Work item. Word for word, retype every line of the data.
=-=-=
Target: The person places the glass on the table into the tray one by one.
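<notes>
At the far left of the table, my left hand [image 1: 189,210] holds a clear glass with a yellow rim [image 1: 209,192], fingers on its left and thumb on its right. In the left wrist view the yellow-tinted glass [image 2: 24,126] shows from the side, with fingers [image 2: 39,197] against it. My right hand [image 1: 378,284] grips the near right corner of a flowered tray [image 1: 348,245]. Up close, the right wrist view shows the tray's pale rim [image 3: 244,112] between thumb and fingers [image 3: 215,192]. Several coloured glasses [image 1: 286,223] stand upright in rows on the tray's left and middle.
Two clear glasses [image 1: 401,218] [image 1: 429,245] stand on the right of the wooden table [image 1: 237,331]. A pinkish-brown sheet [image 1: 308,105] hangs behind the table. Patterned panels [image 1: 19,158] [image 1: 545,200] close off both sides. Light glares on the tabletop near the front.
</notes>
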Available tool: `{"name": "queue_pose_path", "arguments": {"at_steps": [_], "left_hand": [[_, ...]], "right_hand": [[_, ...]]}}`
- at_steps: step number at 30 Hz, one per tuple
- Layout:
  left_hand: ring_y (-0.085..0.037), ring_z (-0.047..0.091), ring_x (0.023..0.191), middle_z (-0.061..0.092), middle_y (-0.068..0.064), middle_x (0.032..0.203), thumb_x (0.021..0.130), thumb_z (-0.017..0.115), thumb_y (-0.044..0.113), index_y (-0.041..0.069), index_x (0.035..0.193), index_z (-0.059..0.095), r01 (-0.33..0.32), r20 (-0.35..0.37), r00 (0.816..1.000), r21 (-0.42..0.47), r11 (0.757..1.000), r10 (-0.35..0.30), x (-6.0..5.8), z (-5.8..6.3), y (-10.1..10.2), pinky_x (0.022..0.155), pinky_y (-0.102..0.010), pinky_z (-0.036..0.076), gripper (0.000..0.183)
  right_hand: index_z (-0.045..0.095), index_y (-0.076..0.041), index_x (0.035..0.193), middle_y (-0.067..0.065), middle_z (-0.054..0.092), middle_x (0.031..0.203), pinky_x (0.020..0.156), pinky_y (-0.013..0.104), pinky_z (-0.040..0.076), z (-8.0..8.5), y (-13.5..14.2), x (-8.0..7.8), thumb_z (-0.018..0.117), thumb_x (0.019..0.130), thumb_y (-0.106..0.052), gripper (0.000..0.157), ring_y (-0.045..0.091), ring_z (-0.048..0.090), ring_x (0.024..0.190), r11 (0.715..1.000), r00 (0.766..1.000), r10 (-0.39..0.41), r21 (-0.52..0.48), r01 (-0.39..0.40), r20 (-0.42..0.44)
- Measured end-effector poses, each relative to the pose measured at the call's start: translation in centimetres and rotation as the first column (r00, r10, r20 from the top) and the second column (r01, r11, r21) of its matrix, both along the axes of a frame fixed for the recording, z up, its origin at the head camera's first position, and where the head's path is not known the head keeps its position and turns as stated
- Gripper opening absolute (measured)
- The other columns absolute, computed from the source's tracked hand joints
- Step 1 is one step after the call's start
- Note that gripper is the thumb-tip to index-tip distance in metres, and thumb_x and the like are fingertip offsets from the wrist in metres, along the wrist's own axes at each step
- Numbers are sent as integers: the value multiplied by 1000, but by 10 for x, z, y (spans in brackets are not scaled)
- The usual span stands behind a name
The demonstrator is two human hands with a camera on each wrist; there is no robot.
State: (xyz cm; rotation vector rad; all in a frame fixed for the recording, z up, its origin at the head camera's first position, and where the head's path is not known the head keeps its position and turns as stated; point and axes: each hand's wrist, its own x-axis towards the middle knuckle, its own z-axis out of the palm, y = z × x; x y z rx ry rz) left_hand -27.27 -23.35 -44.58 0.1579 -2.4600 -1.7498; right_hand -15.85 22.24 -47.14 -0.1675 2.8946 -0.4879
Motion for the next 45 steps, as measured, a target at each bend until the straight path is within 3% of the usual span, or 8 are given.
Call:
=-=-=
Answer to this problem.
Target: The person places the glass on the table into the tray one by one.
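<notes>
At the far left of the table, my left hand [image 1: 189,210] holds a clear glass with a yellow rim [image 1: 209,192], fingers on its left and thumb on its right. In the left wrist view the yellow-tinted glass [image 2: 24,126] shows from the side, with fingers [image 2: 39,197] against it. My right hand [image 1: 378,284] grips the near right corner of a flowered tray [image 1: 348,245]. Up close, the right wrist view shows the tray's pale rim [image 3: 244,112] between thumb and fingers [image 3: 215,192]. Several coloured glasses [image 1: 286,223] stand upright in rows on the tray's left and middle.
Two clear glasses [image 1: 401,218] [image 1: 429,245] stand on the right of the wooden table [image 1: 237,331]. A pinkish-brown sheet [image 1: 308,105] hangs behind the table. Patterned panels [image 1: 19,158] [image 1: 545,200] close off both sides. Light glares on the tabletop near the front.
</notes>
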Available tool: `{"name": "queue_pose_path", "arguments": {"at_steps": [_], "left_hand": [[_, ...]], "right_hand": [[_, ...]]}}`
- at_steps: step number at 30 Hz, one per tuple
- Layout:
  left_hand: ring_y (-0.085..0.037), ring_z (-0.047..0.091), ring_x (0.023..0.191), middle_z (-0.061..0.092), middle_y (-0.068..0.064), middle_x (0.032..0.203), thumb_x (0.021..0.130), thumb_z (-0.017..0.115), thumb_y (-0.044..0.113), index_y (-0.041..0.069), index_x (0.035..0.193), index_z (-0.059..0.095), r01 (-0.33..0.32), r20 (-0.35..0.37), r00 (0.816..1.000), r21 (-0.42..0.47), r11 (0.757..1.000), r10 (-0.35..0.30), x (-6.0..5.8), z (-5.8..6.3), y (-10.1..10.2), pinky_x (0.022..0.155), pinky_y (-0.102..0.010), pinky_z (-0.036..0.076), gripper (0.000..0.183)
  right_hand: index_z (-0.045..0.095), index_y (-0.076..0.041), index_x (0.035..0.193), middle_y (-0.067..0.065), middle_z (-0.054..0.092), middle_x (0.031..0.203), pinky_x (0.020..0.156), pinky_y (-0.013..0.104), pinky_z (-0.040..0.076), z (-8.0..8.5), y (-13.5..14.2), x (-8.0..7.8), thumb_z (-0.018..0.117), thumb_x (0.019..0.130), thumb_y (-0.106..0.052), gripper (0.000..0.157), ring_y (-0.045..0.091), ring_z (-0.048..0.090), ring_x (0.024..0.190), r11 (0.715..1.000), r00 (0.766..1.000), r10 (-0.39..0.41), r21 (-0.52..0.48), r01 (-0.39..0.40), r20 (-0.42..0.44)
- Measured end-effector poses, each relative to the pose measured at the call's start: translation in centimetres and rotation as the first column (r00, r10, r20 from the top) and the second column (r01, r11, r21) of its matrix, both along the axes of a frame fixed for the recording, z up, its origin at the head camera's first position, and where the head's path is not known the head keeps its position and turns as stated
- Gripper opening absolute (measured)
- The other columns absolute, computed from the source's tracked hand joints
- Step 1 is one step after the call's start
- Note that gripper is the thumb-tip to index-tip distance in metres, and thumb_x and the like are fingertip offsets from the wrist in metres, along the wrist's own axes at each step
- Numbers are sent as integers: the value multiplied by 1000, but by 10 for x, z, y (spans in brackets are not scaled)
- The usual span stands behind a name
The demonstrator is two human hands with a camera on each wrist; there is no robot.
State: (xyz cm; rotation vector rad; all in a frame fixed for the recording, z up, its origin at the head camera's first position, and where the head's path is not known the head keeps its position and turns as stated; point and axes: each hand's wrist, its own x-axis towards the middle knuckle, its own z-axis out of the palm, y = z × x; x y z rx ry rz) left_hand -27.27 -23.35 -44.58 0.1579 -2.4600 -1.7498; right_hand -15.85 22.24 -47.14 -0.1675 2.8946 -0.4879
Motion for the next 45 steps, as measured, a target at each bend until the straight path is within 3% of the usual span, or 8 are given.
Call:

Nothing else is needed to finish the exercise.